When you copy the data, keep every line exactly as written and skip the pictures.

#####

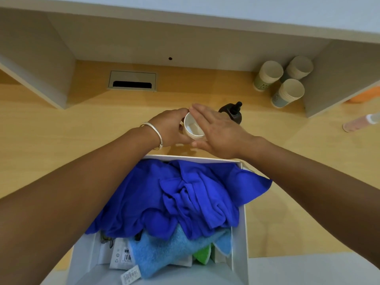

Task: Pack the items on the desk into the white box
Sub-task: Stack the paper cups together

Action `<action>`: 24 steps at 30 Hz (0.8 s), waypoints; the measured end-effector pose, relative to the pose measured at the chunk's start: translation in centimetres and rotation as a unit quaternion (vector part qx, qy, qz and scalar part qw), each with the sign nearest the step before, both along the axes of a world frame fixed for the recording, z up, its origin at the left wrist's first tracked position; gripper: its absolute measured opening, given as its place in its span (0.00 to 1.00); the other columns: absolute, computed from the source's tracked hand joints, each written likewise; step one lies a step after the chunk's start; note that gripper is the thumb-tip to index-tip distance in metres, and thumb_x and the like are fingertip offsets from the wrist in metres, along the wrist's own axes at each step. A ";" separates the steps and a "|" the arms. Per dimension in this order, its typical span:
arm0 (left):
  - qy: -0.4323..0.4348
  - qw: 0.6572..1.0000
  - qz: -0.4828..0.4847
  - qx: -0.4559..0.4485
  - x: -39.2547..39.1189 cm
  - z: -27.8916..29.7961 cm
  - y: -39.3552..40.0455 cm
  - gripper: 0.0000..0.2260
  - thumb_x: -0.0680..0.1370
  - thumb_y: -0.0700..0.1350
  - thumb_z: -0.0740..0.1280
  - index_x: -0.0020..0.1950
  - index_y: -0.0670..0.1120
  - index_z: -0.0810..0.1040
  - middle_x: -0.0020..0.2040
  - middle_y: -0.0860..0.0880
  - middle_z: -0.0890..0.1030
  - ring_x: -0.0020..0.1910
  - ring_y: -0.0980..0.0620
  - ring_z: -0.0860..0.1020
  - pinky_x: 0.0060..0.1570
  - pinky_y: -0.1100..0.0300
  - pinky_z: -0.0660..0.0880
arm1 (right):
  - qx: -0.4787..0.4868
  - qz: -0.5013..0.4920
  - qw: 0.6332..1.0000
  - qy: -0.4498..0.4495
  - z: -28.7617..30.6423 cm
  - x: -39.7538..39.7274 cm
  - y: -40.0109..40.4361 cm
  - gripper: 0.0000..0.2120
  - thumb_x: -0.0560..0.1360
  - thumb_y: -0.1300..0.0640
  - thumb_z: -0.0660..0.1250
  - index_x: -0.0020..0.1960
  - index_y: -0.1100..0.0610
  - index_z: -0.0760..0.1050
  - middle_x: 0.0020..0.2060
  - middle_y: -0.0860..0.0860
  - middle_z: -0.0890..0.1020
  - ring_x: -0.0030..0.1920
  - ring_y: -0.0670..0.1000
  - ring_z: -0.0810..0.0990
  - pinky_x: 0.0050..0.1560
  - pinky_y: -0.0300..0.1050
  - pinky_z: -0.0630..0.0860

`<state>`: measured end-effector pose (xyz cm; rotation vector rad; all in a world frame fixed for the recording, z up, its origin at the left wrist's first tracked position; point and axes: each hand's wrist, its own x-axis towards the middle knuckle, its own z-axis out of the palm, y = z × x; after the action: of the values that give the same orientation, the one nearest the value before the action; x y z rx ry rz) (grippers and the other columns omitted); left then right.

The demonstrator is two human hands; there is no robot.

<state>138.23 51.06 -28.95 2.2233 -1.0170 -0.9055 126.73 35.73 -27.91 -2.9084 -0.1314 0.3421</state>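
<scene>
Nearest me I see the white box (239,233) on the bench (61,124), holding a rumpled dark blue cloth (174,196) over a light blue towel (164,254), a green item and some tagged packets. Just beyond its far rim, my left hand (172,128) has its fingers wrapped around a small white cup (192,128), while my right hand (216,132) lies flat and unclenched against its right side. A dark pump bottle (232,113) stands just behind; three stacks of paper cups (283,81) sit far right.

Barcode tag (131,277) on light blue towel (162,258): print too small to read.
White packet (121,256) in white box (239,243): barcode and round symbols, no legible words.
</scene>
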 end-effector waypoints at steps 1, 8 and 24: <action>-0.001 1.000 -0.002 0.000 0.0 0.0 -0.1 0.29 0.63 0.56 0.76 0.62 0.54 0.72 0.51 0.57 0.79 0.48 0.53 0.79 0.52 0.49 0.77 | 0.007 -0.008 1.000 -0.002 0.3 -0.2 0.1 0.43 0.75 0.35 0.59 0.78 0.55 0.43 0.78 0.54 0.47 0.77 0.54 0.49 0.75 0.54 0.53; -0.009 0.999 -0.048 0.010 -1.2 0.6 -2.1 0.35 0.62 0.55 0.79 0.66 0.54 0.70 0.58 0.53 0.78 0.51 0.52 0.79 0.54 0.49 0.77 | 0.115 -0.240 0.951 -0.159 2.0 -5.1 -3.4 0.34 0.74 0.43 0.67 0.74 0.54 0.61 0.71 0.54 0.67 0.70 0.52 0.66 0.67 0.47 0.65; 0.018 0.997 -0.056 0.048 -8.1 1.6 -10.1 0.31 0.63 0.54 0.78 0.62 0.57 0.69 0.54 0.57 0.78 0.46 0.60 0.80 0.46 0.61 0.77 | 0.108 -0.435 0.882 -0.148 -3.7 -7.2 -23.7 0.38 0.68 0.44 0.74 0.72 0.53 0.61 0.68 0.56 0.67 0.65 0.58 0.70 0.63 0.52 0.70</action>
<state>130.12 40.93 -27.37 2.2384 -1.1130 -1.0607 119.55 12.06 -31.66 -2.4469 0.9881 -0.2569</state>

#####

● **Answer area**:
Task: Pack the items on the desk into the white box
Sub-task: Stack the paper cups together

Action `<action>`: 24 steps at 30 Hz (0.8 s), waypoints; the measured end-effector pose, relative to the pose measured at the chunk's start: translation in centimetres and rotation as a unit quaternion (vector part qx, qy, qz and scalar part qw), each with the sign nearest the step before, both along the axes of a world frame fixed for the recording, z up, its origin at the left wrist's first tracked position; gripper: its absolute measured opening, given as its place in its span (0.00 to 1.00); the other columns: absolute, computed from the source's tracked hand joints, each written likewise; step one lies a step after the chunk's start; note that gripper is the thumb-tip to index-tip distance in metres, and thumb_x and the like are fingertip offsets from the wrist in metres, along the wrist's own axes at each step. A ";" separates the steps and a "|" the arms. Per dimension in this order, its typical span:
arm0 (left):
  - qy: -0.4323..0.4348
  - qw: 0.6572..1.0000
  - qz: -0.4828..0.4847
  - qx: -0.4559..0.4485
  - x: -39.2547..39.1189 cm
  - z: -27.8916..29.7961 cm
  - y: -39.3552..40.0455 cm
  - gripper: 0.0000..0.2260
  - thumb_x: -0.0680..0.1370
  - thumb_y: -0.0700..0.1350
  - thumb_z: -0.0740..0.1280
  - index_x: -0.0020..0.1950
  - index_y: -0.0670..0.1120
  - index_z: -0.0810..0.1040
  - middle_x: -0.0020..0.2040
  - middle_y: -0.0860..0.0880
  - middle_z: -0.0890..0.1030
  - ring_x: -0.0020..0.1910
  - ring_y: -0.0980..0.0620
  - ring_z: -0.0860..0.1020
  - pinky_x: 0.0060..0.1570
  - pinky_y: -0.1100..0.0300
  - pinky_z: -0.0660..0.0880
arm1 (right):
  - qx: -0.4787..0.4868
  - qz: -0.5013..0.4920
  - qw: 0.6332..1.0000
  - qy: -0.4498..0.4495
  - z: -28.7617..30.6423 cm
  - x: -39.7538..39.7274 cm
  - y: -40.0109..40.4361 cm
  - gripper: 0.0000..0.2120
  - thumb_x: -0.0560..0.1360
  - thumb_y: -0.1300..0.0640
  - thumb_z: -0.0660..0.1250
  - index_x: -0.0020..0.1960
  - index_y: -0.1100..0.0610
  - index_z: -0.0760..0.1050
  - middle_x: 0.0020..0.2060
  - middle_y: -0.0860..0.0860
  - middle_z: -0.0890..0.1020
  - ring_x: -0.0030..0.1920
  - ring_y: -0.0670..0.1000
  - ring_z: -0.0810..0.0990
  - pinky_x: 0.0050..0.1560
  - pinky_y: -0.0300..0.1050
  - pinky_z: -0.0630..0.0860

`<state>`: measured end-effector pose (xyz cm; rotation vector rad; all in a world frame fixed for the recording, z up, its origin at the left wrist's first tracked position; point and axes: each hand's wrist, its own x-axis towards the middle knuckle, its own z-axis out of the palm, y = z × x; after the action: of the values that give the same orientation, the one nearest the value before the action; x y z rx ry rz) (grippers and the other columns omitted); left then right.

The demonstrator is two human hands; there is no robot.

<state>138.23 51.06 -28.95 2.2233 -1.0170 -0.9055 126.73 35.73 -27.91 -2.9084 -0.1314 0.3421</state>
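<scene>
Nearest me I see the white box (239,233) on the bench (61,124), holding a rumpled dark blue cloth (174,196) over a light blue towel (164,254), a green item and some tagged packets. Just beyond its far rim, my left hand (172,128) has its fingers wrapped around a small white cup (192,128), while my right hand (216,132) lies flat and unclenched against its right side. A dark pump bottle (232,113) stands just behind; three stacks of paper cups (283,81) sit far right.

Barcode tag (131,277) on light blue towel (162,258): print too small to read.
White packet (121,256) in white box (239,243): barcode and round symbols, no legible words.
</scene>
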 end-effector waypoints at steps 1, 8 and 24: <action>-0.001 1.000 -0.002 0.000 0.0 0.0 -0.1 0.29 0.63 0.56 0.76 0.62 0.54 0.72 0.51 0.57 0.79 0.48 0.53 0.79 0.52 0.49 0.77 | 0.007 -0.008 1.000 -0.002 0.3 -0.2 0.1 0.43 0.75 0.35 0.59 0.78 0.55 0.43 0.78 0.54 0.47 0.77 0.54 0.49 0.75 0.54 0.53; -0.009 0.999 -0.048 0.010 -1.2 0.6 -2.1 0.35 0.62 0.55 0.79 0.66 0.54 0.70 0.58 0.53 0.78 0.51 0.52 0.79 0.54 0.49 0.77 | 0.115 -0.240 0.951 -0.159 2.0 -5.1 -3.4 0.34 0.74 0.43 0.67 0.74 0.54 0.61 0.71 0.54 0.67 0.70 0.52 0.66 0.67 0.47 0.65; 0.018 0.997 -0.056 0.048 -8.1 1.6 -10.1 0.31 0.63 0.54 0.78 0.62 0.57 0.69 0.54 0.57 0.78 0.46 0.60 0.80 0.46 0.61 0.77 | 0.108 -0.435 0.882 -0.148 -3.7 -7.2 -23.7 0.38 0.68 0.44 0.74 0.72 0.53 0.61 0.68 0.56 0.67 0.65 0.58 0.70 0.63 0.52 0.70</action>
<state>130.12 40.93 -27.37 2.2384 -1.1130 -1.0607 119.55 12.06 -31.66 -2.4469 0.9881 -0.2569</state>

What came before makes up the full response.